*** RECORDS TO USE Section Begins ***
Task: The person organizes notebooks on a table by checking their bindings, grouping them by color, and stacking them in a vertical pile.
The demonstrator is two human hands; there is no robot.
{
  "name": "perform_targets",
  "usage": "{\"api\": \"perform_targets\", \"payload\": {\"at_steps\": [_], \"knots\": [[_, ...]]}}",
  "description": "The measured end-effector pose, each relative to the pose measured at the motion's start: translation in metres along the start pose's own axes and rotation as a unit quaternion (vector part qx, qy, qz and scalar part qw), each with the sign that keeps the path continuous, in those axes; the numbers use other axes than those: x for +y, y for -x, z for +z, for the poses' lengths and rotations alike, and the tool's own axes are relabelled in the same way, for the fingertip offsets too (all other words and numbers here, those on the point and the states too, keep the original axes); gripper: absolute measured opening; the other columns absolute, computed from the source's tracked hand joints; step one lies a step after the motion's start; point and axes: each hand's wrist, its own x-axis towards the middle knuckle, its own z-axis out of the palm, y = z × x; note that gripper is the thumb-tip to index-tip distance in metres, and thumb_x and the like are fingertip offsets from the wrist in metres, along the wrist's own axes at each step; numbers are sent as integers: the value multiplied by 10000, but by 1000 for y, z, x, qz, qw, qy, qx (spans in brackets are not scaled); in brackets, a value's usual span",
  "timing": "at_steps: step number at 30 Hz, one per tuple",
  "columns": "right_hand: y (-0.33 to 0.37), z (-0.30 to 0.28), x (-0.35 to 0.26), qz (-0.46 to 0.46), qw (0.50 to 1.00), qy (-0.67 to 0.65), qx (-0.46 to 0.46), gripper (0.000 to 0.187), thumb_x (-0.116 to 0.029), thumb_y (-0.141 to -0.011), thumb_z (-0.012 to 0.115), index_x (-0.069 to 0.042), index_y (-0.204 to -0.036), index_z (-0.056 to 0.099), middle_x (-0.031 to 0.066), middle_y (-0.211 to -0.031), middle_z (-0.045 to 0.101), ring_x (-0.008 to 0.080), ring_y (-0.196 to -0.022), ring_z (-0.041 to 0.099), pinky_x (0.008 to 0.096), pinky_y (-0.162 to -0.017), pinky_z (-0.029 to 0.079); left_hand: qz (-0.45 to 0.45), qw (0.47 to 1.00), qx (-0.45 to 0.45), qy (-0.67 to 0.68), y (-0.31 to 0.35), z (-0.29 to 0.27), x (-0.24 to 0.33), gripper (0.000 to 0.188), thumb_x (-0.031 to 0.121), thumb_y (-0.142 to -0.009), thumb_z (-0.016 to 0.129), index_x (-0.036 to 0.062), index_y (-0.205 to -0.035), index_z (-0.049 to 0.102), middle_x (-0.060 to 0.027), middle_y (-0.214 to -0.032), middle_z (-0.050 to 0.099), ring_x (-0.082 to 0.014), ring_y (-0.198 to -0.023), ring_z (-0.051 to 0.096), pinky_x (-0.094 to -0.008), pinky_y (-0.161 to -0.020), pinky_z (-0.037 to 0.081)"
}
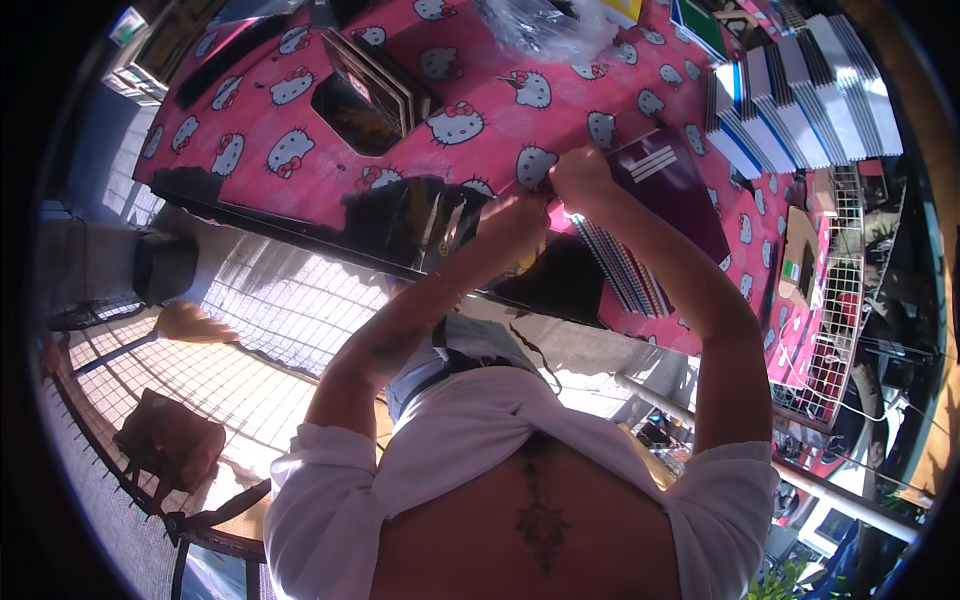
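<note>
My left hand (515,219) and my right hand (582,178) meet close together over the table, both with curled fingers. Between them shows a small red bit of something too small to name. Just under and beside my right hand lies a stack of spiral notebooks (680,187) with a dark purple cover on top. The coiled bindings face my forearm, which partly hides them. Pink cloth (560,120) printed with white cat faces covers the table, and a worn black patch (400,222) shows by my left hand.
Dark upright boards (372,90) stand in a black tray at the far left. A clear plastic bag (545,28) lies at the back. Tall notebook piles (795,105) rise at the right, near a white wire rack (838,300). A broom (195,323) is low on the left.
</note>
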Motion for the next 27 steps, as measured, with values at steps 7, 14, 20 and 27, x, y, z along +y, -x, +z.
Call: {"api": "perform_targets", "payload": {"at_steps": [7,14,20,27], "knots": [[-6,6,12,29,1000,11,3,243,-238,-664,750,-140,-886,762,37,-865,735,205,-861,719,345,-731,545,77,989,-25,-127,-12,2,-2,270,225,-858,589,54,-1057,654,-167,-901,636,-335,-864,665,-439,-677,562],[-13,12,11,8,1000,-6,7,241,-261,-660,754,-157,-878,764,47,-888,733,218,-848,717,369,-731,546,-270,873,-227,337,-31,-19,-19,316,248,-914,519,-24,-1029,633,-171,-839,686,-284,-691,701,-369,-574,587],[-21,-1,2,19,999,25,-37,354,-313,-703,773,-146,-1015,746,35,-991,731,241,-951,699,444,-791,543,-299,831,-215,418,-31,-13,-29,361,285,-921,532,-56,-999,620,-158,-839,687,-243,-697,701,-362,-559,591],[-20,9,19,8,999,-22,-29,369,-308,-607,844,-152,-930,760,53,-930,736,230,-906,708,416,-757,554,-278,806,-213,477,-32,2,-29,293,278,-907,566,-12,-911,608,-99,-752,644,-197,-626,664,-328,-525,572]]}}
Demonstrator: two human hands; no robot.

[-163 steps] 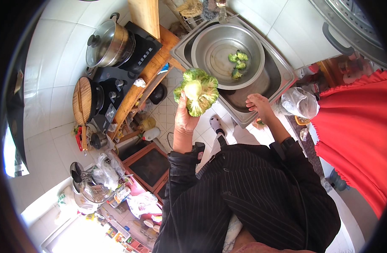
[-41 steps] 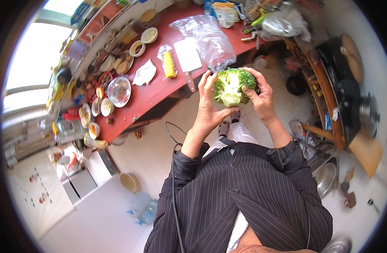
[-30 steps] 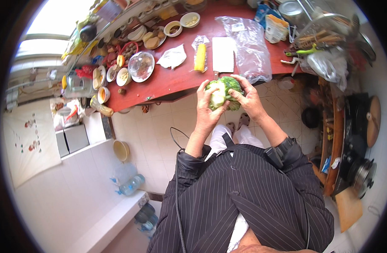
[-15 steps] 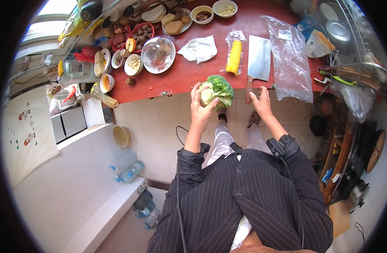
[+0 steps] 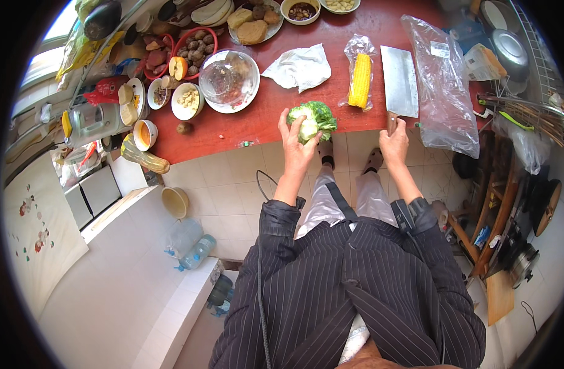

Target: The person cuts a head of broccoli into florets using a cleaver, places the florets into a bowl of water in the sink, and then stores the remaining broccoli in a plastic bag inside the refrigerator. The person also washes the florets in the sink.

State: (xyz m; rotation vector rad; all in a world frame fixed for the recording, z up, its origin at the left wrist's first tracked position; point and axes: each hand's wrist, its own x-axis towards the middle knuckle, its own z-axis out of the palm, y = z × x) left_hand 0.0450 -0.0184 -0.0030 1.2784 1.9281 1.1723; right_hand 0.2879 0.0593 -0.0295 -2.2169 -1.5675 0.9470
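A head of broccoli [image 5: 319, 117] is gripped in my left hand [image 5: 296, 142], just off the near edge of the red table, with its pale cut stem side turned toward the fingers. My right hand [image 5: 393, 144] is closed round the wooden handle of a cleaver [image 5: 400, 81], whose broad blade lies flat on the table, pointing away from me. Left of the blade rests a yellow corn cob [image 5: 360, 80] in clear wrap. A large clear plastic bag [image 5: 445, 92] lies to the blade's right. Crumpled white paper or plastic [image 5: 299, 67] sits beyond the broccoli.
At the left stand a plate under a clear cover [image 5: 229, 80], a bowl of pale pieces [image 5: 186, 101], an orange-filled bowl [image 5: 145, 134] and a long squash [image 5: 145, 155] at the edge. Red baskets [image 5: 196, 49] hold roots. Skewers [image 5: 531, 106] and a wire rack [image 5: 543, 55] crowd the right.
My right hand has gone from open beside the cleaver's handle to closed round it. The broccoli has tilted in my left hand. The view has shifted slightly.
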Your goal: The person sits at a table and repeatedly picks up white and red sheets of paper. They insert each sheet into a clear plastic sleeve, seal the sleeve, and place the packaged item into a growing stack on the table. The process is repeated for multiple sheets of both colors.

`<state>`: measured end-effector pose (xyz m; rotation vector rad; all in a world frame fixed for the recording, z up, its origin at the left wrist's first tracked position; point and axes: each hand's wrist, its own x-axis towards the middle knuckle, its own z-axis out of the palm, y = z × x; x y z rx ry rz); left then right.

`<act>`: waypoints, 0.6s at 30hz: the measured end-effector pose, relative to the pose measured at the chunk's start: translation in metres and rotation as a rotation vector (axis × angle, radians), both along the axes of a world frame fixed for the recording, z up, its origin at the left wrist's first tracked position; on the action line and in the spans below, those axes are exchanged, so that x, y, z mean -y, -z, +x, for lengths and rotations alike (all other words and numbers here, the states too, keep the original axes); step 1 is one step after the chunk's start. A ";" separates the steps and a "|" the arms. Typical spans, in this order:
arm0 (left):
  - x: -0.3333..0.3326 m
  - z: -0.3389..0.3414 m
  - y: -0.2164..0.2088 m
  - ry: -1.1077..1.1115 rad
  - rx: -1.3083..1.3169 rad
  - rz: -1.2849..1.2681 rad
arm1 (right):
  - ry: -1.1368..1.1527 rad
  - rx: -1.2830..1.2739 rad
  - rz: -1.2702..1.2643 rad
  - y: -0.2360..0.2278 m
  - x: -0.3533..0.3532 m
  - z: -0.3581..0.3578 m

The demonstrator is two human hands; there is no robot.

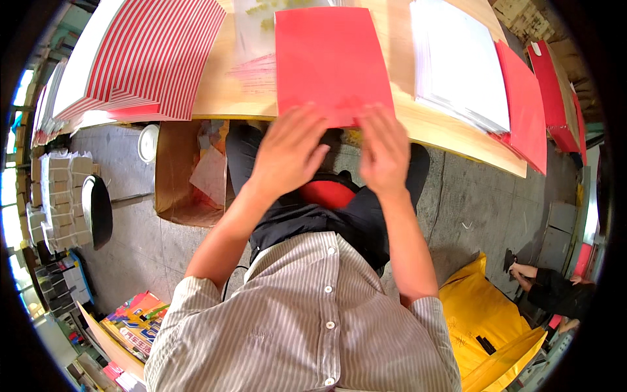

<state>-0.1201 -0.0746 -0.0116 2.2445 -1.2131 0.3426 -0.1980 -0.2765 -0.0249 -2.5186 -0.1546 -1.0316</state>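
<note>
A red sheet or booklet cover point(333, 62) lies in front of me, its near end at the table's front edge. My left hand point(292, 149) rests its stretched fingers on the near left corner, thumb apart from them. At the near right corner, my right hand point(384, 151) lays its fingers over the edge, slightly blurred by motion. Neither hand is closed round anything visible. To the left rises a tall stack of red and white booklets point(157, 59). A pile of white sheets point(457, 65) lies to the right, with red covers point(522, 104) beside it.
The wooden table point(228, 98) ends just before my lap. Under its left side stands a cardboard box point(176, 176) with paper scraps. A yellow bag point(486, 320) sits on the floor at the lower right, near another person point(562, 287). Bundled stacks point(65, 196) stand far left.
</note>
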 end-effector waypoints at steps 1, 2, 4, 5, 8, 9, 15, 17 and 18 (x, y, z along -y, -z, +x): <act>0.010 -0.004 0.002 0.071 0.016 0.037 | -0.071 -0.084 -0.001 0.002 -0.013 0.002; 0.015 -0.003 0.006 0.054 0.008 0.071 | -0.052 -0.117 0.010 0.007 -0.019 0.006; 0.019 -0.001 0.019 0.017 -0.007 0.140 | -0.020 -0.160 -0.012 0.012 -0.017 0.010; 0.017 0.000 0.020 0.006 0.002 0.159 | -0.002 -0.175 -0.042 0.014 -0.009 0.007; -0.002 0.005 0.019 -0.040 0.025 0.214 | 0.088 -0.189 -0.088 0.019 0.020 -0.005; -0.010 0.009 0.017 -0.051 0.029 0.205 | 0.117 -0.182 -0.096 0.019 0.029 -0.006; -0.013 0.006 0.009 -0.104 0.099 0.299 | 0.180 -0.167 -0.085 0.020 0.041 -0.016; 0.010 0.004 0.007 -0.019 0.104 0.312 | 0.186 -0.155 -0.075 0.023 0.038 -0.014; 0.024 0.002 0.007 0.040 0.125 0.335 | 0.193 -0.147 -0.076 0.024 0.039 -0.014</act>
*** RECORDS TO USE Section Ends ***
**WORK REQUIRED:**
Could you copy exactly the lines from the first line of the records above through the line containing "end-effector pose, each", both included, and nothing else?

**EXERCISE RESPONSE:**
Task: The person organizes notebooks on a table by checking their bindings, grouping them by color, and stacking them in a vertical pile.
The demonstrator is two human hands; there is no robot.
{
  "name": "perform_targets",
  "usage": "{\"api\": \"perform_targets\", \"payload\": {\"at_steps\": [_], \"knots\": [[_, ...]]}}",
  "description": "The measured end-effector pose, each relative to the pose measured at the motion's start: translation in metres along the start pose's own axes and rotation as a unit quaternion (vector part qx, qy, qz and scalar part qw), each with the sign that keeps the path continuous, in those axes; the numbers use other axes than those: x for +y, y for -x, z for +z, for the poses' lengths and rotations alike, and the tool's own axes are relabelled in the same way, for the fingertip offsets too (all other words and numbers here, those on the point and the states too, keep the original axes); gripper: absolute measured opening; the other columns absolute, computed from the source's tracked hand joints; step one lies a step after the motion's start; point and axes: each hand's wrist, its own x-axis towards the middle knuckle, its own z-axis out of the palm, y = z × x; note that gripper is the thumb-tip to index-tip distance in metres, and thumb_x and the like are fingertip offsets from the wrist in metres, along the wrist's own axes at each step; numbers are sent as integers: the value multiplied by 10000, but by 1000 for y, z, x, qz, qw, qy, qx (spans in brackets are not scaled); in brackets, a value's usual span",

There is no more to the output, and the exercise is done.